I don’t know how far this analogy is correct but it’s like Android OS. Different vendors take the same core of Android, customize it build their own functionalities on top of it and create a different product altogether.
Typically different hadoop distributions have different set of tools, support, optimizations and additional features. So the challenge then how can we decide which Hadoop service is suitable for our requirement and which Hadoop service can serve the organization’s purpose.
You can see a list of Hadoop distribution here . Forrester in its report has recently done a market analysis and have rated different Hadoop on Cloud vendors.
Here is a list of top Hadoop distributions, the value additions in them and also my thoughts on what would work for which use case :
- Cloudera distribution of Apache Hadoop ( CDH ): It’s the first commercial Hadoop Startup. offers core open distribution along with a no. of frameworks which include Cloud era search, Impala, Cloudera Navigator and Cloudera Manager.

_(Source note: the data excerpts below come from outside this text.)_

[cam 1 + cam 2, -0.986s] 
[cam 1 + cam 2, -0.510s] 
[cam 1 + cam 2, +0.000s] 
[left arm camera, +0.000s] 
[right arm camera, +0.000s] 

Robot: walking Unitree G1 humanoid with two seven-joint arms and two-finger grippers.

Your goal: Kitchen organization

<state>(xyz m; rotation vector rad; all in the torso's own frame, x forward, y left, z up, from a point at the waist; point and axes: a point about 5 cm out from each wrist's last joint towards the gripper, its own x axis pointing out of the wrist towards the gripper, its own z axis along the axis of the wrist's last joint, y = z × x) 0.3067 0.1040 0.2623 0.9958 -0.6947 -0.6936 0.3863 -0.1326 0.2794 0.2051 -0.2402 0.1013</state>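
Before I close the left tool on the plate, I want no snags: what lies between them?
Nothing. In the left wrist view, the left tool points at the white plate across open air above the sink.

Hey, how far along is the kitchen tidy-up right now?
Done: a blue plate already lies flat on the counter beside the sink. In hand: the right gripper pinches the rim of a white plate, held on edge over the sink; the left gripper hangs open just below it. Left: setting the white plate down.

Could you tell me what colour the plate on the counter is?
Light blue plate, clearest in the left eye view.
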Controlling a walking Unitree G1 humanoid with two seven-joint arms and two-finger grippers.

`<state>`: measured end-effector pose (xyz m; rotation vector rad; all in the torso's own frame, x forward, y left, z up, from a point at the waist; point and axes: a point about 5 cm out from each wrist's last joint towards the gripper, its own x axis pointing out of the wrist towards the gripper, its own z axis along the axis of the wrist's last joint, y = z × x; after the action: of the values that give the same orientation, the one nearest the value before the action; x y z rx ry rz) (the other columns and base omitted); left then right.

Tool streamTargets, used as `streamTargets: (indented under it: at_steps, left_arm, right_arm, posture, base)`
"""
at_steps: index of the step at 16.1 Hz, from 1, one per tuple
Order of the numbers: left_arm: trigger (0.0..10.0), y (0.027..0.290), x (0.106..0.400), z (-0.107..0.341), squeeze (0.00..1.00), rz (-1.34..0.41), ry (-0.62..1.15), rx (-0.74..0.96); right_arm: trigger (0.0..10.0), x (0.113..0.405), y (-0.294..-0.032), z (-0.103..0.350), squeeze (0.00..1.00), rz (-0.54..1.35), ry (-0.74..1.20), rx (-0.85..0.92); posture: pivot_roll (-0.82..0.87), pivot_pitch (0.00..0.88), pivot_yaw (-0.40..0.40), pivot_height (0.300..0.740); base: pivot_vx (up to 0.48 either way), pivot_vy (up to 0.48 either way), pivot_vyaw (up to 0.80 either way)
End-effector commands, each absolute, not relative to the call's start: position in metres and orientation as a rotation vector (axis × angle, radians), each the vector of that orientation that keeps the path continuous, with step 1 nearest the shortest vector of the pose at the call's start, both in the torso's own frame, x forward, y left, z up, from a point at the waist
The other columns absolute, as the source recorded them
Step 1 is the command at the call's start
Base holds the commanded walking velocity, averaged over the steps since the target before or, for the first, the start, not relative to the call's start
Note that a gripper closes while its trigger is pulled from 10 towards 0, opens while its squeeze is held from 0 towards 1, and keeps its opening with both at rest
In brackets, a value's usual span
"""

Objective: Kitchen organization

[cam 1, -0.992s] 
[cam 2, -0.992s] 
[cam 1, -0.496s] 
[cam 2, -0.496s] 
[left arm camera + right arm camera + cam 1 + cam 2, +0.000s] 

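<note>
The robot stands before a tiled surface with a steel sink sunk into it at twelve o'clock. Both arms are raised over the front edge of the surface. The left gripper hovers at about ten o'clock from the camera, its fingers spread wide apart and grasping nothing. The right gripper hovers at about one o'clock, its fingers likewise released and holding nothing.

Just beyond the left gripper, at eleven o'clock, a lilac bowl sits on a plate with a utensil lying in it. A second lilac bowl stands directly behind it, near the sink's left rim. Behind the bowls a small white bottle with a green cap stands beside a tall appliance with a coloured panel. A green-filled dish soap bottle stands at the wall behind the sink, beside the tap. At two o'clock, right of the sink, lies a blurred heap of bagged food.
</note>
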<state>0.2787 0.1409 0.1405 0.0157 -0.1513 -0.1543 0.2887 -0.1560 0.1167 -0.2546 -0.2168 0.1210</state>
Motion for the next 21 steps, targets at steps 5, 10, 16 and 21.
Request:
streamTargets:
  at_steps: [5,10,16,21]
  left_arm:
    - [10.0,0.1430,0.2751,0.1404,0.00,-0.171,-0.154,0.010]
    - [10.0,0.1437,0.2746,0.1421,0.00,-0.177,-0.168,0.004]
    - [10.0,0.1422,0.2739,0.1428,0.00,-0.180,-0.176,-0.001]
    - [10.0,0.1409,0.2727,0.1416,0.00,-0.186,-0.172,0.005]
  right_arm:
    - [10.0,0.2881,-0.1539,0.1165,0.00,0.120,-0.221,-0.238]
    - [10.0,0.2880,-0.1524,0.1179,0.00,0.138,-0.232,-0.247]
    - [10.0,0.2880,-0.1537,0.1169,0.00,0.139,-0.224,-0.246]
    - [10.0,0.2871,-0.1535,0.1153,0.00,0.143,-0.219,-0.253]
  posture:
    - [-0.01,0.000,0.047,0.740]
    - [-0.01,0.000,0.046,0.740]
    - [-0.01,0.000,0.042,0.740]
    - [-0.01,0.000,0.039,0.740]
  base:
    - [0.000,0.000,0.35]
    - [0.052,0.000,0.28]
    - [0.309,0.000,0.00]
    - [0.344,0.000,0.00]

- Pivotal HD : includes a number of Pivotal software products such as HAWQ (SQL engine) GemFire, XD (analytics), Big Data extensions and USS storage abstraction. Pivotal supports building one physical platform to support multiple virtual clusters as well as PaaS using Hadoop and RabbitMQ.
- IBM Infosphere BigInsghts : includes visualization and exploration, advanced analytics, security and administration. There is no other vendor which can give you the flexibility of working on a Bare Metal machine. But that comes at the price of scalability. Bare Metal machine can’t be scale up or down on the fly. IBM’s other products BigQuality, Bigintegrate, and IBM InfoSphere Big Match can be seamlessly integrated for a mature enterprise operations.

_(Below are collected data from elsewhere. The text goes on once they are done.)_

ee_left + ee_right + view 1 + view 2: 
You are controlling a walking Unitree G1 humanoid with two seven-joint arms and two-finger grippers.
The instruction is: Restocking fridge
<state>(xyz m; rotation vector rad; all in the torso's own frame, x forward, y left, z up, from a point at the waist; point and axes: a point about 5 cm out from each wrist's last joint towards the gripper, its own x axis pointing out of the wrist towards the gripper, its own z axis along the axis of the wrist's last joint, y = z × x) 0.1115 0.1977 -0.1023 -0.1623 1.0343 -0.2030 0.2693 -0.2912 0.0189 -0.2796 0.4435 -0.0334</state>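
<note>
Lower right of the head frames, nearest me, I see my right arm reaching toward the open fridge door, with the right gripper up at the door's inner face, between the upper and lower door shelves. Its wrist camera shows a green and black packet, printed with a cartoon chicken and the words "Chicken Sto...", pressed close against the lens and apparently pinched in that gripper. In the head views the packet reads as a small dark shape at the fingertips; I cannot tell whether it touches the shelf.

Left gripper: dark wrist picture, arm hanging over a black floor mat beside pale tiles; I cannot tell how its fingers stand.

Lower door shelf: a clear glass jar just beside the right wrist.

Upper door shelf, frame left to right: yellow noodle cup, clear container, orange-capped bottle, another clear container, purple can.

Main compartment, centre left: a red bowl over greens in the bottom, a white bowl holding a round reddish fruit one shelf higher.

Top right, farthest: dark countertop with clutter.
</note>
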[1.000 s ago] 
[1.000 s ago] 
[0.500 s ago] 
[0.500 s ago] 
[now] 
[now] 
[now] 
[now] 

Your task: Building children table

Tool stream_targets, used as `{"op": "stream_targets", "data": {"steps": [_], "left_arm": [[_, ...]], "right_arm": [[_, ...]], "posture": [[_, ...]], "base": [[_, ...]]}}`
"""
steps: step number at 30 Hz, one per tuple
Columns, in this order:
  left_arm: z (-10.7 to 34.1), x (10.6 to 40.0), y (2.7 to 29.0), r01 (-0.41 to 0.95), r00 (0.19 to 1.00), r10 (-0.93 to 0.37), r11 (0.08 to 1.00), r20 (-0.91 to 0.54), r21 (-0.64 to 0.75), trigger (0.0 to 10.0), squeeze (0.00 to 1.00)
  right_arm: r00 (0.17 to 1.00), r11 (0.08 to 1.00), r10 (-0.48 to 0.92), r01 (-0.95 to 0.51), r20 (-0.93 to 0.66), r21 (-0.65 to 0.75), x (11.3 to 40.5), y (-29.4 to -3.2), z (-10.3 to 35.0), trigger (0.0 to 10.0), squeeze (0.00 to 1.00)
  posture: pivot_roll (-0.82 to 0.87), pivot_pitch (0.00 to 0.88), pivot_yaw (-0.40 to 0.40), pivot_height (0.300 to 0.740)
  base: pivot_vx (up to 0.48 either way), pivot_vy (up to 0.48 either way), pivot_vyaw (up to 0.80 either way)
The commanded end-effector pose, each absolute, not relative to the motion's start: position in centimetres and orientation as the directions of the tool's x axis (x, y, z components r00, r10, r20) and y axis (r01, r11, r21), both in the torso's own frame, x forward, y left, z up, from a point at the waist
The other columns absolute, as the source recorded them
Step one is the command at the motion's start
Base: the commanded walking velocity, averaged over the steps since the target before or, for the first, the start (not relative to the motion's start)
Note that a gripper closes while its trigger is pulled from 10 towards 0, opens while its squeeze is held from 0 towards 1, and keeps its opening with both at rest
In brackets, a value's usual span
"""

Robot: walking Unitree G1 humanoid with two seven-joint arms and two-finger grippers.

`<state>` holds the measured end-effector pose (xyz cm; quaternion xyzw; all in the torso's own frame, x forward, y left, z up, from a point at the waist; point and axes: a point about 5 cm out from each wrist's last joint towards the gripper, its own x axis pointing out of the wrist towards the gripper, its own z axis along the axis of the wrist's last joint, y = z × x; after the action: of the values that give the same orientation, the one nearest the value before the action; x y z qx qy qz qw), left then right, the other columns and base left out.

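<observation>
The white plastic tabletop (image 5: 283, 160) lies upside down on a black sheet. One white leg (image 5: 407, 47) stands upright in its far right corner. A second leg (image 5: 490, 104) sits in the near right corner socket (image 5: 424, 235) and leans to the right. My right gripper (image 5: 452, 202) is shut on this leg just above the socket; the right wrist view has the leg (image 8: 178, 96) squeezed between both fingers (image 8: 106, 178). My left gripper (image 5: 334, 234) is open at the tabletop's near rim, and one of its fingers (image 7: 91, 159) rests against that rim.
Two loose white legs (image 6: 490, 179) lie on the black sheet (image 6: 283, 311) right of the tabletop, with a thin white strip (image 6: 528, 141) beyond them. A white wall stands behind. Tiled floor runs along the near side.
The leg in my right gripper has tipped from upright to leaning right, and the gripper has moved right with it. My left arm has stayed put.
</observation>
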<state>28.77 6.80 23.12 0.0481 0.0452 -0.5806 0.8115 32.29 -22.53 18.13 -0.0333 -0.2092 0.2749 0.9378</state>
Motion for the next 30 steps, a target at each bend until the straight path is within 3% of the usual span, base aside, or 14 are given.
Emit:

- Amazon Elastic MapRedue: comes with EMRFS which allows EMR to be connected with S3 and use it as a storage layer. The fact that S3 is the market leader in object storage and many enterprises are already using S3 for their Big Data storage, makes it an obvious choice.

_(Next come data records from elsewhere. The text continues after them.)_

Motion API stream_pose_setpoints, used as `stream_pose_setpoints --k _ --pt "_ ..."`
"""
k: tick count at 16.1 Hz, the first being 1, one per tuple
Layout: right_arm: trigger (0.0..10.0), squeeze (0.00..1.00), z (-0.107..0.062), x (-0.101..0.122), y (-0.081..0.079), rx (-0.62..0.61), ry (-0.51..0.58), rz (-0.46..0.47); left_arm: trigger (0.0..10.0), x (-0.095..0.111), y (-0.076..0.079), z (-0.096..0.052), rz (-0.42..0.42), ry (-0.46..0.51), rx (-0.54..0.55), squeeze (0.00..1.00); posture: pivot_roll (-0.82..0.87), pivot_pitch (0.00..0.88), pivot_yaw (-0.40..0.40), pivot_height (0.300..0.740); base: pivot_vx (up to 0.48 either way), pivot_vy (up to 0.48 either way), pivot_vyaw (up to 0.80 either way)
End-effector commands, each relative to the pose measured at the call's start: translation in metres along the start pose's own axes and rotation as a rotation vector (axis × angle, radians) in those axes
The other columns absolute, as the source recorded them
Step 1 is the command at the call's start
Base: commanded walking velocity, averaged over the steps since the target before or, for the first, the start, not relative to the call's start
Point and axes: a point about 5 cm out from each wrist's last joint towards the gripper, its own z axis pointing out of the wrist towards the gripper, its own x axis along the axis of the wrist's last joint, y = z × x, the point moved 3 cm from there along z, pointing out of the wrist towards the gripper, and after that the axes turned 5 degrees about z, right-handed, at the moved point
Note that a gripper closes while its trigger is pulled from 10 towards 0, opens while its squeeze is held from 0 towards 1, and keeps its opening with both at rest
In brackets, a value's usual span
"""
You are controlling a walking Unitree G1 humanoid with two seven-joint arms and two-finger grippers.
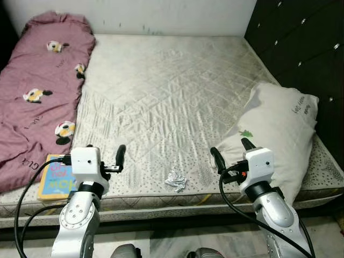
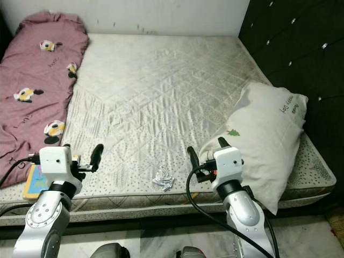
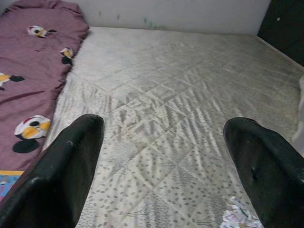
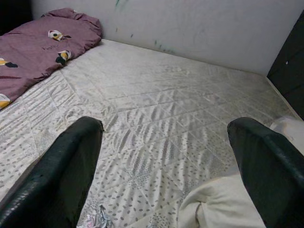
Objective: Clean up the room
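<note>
A bare quilted mattress point(image 1: 172, 97) filled the room, a pale scuffed wall point(image 1: 161, 16) behind it, a dark tufted headboard point(image 1: 301, 54) along its right side.

Bed: a quilted, off-white mattress point(image 1: 161, 102) with a diamond stitch pattern and a dotted band along its near edge.
Blanket: a maroon blanket point(image 1: 37, 91) with cartoon prints lies along the mattress's left side, from the far corner down to the near edge.
Pillow: a cream pillow point(image 1: 277, 131) lies on the mattress's right side, near the front corner.
Book: a colourful book point(image 1: 54, 180) lies at the mattress's near left corner, partly under the blanket.
Wrapper: a crumpled wrapper point(image 1: 176, 181) lies near the middle of the mattress's near edge.
</note>
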Motion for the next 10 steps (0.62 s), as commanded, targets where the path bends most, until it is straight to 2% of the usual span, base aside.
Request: stream_pose_setpoints --k 1,5,10 --pt "10.0 0.00 -0.0018 -0.0036 0.0048 -0.019 -0.017 -0.003 10.0 -0.0011 0.0024 0.0005 -0.004 -0.008 -0.011 0.00 -0.02 0.070 -0.041 0.740 0.000 0.000 0.00" --pt "10.0 0.00 -0.0005 -0.0031 0.0051 -0.024 -0.012 0.001 10.0 -0.0019 -0.0013 0.0021 0.003 -0.021 -0.001 0.00 -0.02 0.069 -0.034 0.740 0.000 0.000 0.00" --pt "10.0 0.00 0.0009 -0.0023 0.0060 -0.025 -0.009 -0.003 10.0 0.0001 -0.0029 0.0054 0.003 -0.017 0.004 0.00 -0.02 0.075 -0.035 0.740 0.000 0.465 0.00"
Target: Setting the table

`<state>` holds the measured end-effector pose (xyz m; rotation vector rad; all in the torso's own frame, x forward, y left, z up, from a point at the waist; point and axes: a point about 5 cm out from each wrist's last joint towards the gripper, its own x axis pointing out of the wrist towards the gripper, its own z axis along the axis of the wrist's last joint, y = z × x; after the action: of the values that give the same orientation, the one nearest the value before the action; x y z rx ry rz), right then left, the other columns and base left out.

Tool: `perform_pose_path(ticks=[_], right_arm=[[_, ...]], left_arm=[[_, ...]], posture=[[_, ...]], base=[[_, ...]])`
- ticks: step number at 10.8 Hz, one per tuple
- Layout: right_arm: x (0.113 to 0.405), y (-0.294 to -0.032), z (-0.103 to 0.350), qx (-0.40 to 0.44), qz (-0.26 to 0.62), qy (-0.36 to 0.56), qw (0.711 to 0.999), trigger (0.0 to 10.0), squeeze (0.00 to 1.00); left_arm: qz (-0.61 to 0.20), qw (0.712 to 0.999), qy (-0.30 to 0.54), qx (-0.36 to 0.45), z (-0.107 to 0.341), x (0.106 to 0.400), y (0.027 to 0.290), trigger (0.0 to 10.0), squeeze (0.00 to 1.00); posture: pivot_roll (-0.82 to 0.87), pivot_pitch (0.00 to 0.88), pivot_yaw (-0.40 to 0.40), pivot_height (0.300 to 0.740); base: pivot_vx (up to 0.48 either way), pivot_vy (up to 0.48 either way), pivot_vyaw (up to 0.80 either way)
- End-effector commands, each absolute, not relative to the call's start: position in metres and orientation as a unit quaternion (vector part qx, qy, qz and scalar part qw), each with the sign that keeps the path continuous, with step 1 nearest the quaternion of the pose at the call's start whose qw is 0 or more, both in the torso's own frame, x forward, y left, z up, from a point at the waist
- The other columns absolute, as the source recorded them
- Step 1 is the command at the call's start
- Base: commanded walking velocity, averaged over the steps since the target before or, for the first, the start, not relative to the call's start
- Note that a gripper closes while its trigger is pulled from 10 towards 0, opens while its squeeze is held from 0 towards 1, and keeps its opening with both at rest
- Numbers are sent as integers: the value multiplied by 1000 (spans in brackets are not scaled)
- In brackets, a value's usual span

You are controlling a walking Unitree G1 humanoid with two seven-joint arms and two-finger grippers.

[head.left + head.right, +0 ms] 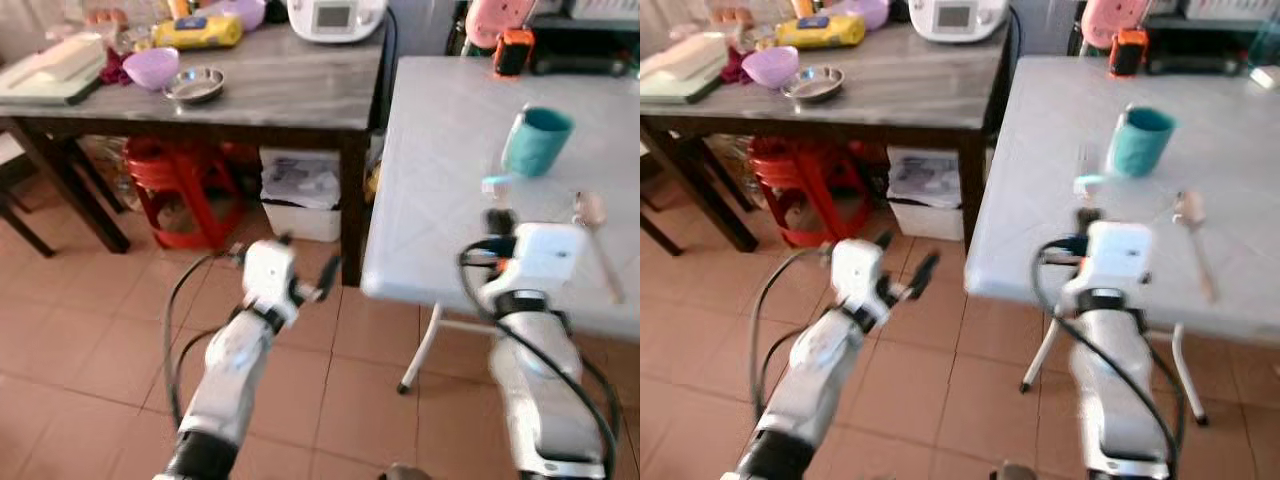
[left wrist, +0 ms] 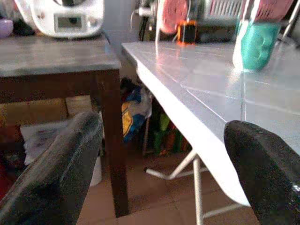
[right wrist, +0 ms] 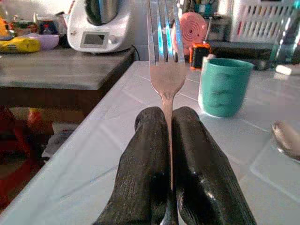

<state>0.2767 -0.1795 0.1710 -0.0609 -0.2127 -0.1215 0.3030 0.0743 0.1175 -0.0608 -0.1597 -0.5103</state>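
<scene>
Fork (image 3: 165, 70) pinched upright in right pincer (image 3: 169, 140), over white surface (image 1: 450, 130) near its front edge. Teal cup (image 1: 536, 141) just beyond, spoon (image 1: 592, 215) toward right edge. Left pincer (image 1: 310, 270) spread wide, off front left corner above tiled floor (image 1: 90, 330). Kitchen machine (image 1: 336, 17), bowls (image 1: 170, 75) on wooden surface (image 1: 290, 80) beside. No legible writing.

Bare white desk (image 1: 440, 150) surface at centre frame gives open passage. Obstacles: teal cup (image 1: 536, 141) at upper right, spoon (image 1: 597, 232) at right edge. Tiled floor (image 1: 90, 330) at lower left is open.
</scene>
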Motion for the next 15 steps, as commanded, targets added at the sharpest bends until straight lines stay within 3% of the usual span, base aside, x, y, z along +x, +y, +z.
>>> perform_pose_path(ticks=[1,10,15], right_arm=[[277,-169,177,-22,-46,-121,991,10000,0],[284,-167,173,-23,-43,-122,991,10000,0],[284,-167,172,-29,-42,-125,991,10000,0]], left_arm=[[-239,968,-67,-23,110,302,85,10000,0],[-240,967,-77,-33,115,306,74,10000,0],[-257,959,-117,-35,126,305,69,10000,0]], posture=[[-229,103,71,740],[-215,58,71,740],[-215,59,74,740]], base=[[0,428,0],[0,430,-94],[52,0,0]])
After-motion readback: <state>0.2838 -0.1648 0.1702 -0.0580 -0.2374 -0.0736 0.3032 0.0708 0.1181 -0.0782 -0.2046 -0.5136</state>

But AWS EMR work with AWS data stores only and I really doubt if it can be integrated with other storage options.
- Azure HD Insight : Azure HD Insight uses HDP (Hortondataworks Platform) distribution which is designed for Azure Cloud. Enterprise Architects can use C#, JAVA and .NET to create configure, monitor and submit Hadoop jobs.
- Google Cloud Dataproc: has built in integration with Google Cloud Services like BigQuery and Big Table along with Dataproc. Unlike other vendors Google bills you in minutes.
Looking at the functionalities, features, it’s quite easy to get confused with plethora of options available right now and each vendor is trying hard to get a bigger pie of this cake.